What makes a library a library?

WARNING: This blog post contains NO statistics.

In 2019, when people from Victoria were allowed to travel more than 5km from their home, and Western Australia had open borders, PLWA invited me to speak at a professional learning event on Creating Collections for Future Communities. My presentation was titled ‘Library Collections: A rambling diversion through the 2016 Guidelines, Standards and Outcome Measures for Australian Public Libraries’. I enjoyed the challenge of appearing educated and engaging on a topic for which I am highly unqualified. So with my trusty reference buddy Google and some tidbits picked up from various library jobs over the years I got to thinking about what makes a library a library?

If you go by dictionary definitions, the essence of a library might be described as:

“A curated collection of sources of information and similar resources, selected by experts and made accessible to a defined community for reference or borrowing.”

The key word or concept in the definitions was ‘collection’, which appeared in most versions. The additional flavouring came from words/phrases like ‘curated’ … ‘building’ … ‘for use not sale’. To summarise, the core of a library is the collection, which is purposeful, managed and accessible – and can be found in a place we commonly call a library.

If you read David Lankes’ The New Librarianship Field Guide (and I encourage you to – it’s an easy and engaging read), he starts with the times when a library was a ‘book palace’ and leads you through the ‘information centre’ to the ‘third space’, the ‘Learning Centre and Community Hub’ and finally to his latest proposition that a library is a ‘movement’.

14.1 Lankes.png

“The focus isn’t on collections, or access, or places, it is on mobilizing a community for social action. In a world filled with a cacophony of perspectives, propaganda, and belief, we serve as vital social infrastructure and trusted facilitators working across community divisions to develop a new community narrative.

The future shared library service is a university of the people. A function that engages librarians and the community players who are part of local movements in learning. Teaching members how to organize collective action. Bringing together different industries together with librarians to forge common goals.
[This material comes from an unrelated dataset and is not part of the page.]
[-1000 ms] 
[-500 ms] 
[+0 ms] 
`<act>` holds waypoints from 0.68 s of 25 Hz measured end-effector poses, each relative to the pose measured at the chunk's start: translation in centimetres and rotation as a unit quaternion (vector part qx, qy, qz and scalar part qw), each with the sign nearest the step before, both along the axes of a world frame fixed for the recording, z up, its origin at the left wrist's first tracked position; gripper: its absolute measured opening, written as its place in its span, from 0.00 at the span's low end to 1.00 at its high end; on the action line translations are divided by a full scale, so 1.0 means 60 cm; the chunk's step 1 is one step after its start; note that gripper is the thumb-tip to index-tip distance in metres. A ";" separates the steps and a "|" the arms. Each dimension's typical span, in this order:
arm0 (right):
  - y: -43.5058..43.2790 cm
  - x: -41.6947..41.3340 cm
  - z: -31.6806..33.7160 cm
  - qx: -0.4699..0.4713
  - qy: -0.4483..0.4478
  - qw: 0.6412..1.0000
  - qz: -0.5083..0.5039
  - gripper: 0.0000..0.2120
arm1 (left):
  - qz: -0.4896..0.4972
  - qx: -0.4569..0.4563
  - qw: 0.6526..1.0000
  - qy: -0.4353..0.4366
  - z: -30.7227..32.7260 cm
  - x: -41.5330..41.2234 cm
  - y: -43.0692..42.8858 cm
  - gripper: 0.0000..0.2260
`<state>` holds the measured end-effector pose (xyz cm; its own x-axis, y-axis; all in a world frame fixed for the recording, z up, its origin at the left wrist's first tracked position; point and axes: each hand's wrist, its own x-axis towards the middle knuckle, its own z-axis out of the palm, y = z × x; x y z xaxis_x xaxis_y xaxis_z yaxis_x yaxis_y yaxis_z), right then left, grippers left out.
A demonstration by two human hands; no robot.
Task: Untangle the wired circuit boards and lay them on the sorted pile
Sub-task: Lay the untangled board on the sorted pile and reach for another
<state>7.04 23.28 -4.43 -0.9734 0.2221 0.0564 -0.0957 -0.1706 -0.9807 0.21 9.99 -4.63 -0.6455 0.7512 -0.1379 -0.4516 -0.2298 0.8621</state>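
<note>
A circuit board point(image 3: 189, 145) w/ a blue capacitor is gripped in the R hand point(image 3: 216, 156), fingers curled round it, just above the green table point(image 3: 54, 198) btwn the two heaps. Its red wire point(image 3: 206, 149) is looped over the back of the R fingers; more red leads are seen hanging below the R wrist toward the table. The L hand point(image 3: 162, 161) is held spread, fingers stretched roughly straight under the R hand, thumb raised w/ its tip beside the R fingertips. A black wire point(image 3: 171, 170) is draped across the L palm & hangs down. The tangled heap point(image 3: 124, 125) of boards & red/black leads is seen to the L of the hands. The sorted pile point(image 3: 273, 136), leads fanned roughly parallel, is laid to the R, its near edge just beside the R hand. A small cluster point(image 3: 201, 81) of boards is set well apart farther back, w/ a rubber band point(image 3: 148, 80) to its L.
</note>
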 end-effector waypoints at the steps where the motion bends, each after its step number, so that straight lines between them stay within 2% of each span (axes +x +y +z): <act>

And just as all ideas need to be adapted to local needs, this library university does not have to look like a classical institution of higher education. Don’t build lecture halls, but cooperative laboratories. Teach online, but also learn together in pop up libraries in malls and beaches, and football stadiums. Eschew periodic diplomas for continuous portfolio building. And no class without the partners and community members making this real in their lives.” (https://davidlankes.org/library-as-movement/)

Now I want to throw in some recent developments in public libraries.

First up, the ‘open library’. It might be staffed during peak hours, but at other times you access the library via your membership card. There is a lot of trust in the library card. Swipe in, swipe out, secure access, CCTV. You may only be able to access part of the facility, but you can probably find something to borrow, access to the internet and a quiet place to study, work or relax. Relatively new to public libraries in Australia (having been used in university libraries and in some public libraries overseas), the ‘open library’ is accessible to people at times when it may be economically prohibitive for Councils to provide a staffed library service.

And now let’s visit The Learning Space run by the City of Canada Bay Libraries at The Connection at Rhodes, NSW. The Learning Space “offers a suite of digital resources and creative learning programs exploring emerging technologies.” I was there a couple of weeks ago and it was packed (within COVID limits) with people working quietly, accessing the wifi, printers and a couple of bookable computers. The librarian said it was a busy place. Three Story Times a week, after school activities for kids, tech programs for adults, and monthly book group meetings or author talks. But (and here’s the kicker), there are NO books, no DVDs, no magazines or newspapers. There are no physical collections. Use your library membership to download an eresource, but if you want to browse and borrow a physical item you need to go to the libraries at Concord or Five Dock.

14.2 The Learning Space.png

So with all of this, what makes a 21st century library a library?

If I say it’s the collection, what is The Learning Space? The language at Canada Bay very carefully steps around the collection issue – they have two libraries and The Learning Space.

It would be easy to say that a library is a building, but David Lankes has taken us beyond palaces, centres and hubs to a place where the library is an idea, or a network of complementary relationships.

Part of me wants to say that you can’t have a library without a librarian, but in our modern world an ‘open library’ is unquestionably a good thing for library customers and communities (and for today I’m not going near the question of What is a Librarian?).

And if I jump on my soapbox I’ll proclaim that you can’t have a library without a customer. But I know that you could have row upon row of beautifully shelved books in Classical Latin and they wouldn’t draw a crowd. You can have a library without people, just not a great library.

“Bad libraries only build collections. Good libraries build services (and a collection is only one of many). Great libraries build communities.” (David Lankes again)

All of which means I don’t have an answer to my question, unless I cheat and say a library is the combination of all of these things – collection, curation, customers and community, in whatever space or place or configuration that works for these things. It was easy to think of libraries as a collection of things, and I still think it’s the essential ingredient. But I have to be prepared to adapt my thinking if I’m going to keep advocating for libraries of the future.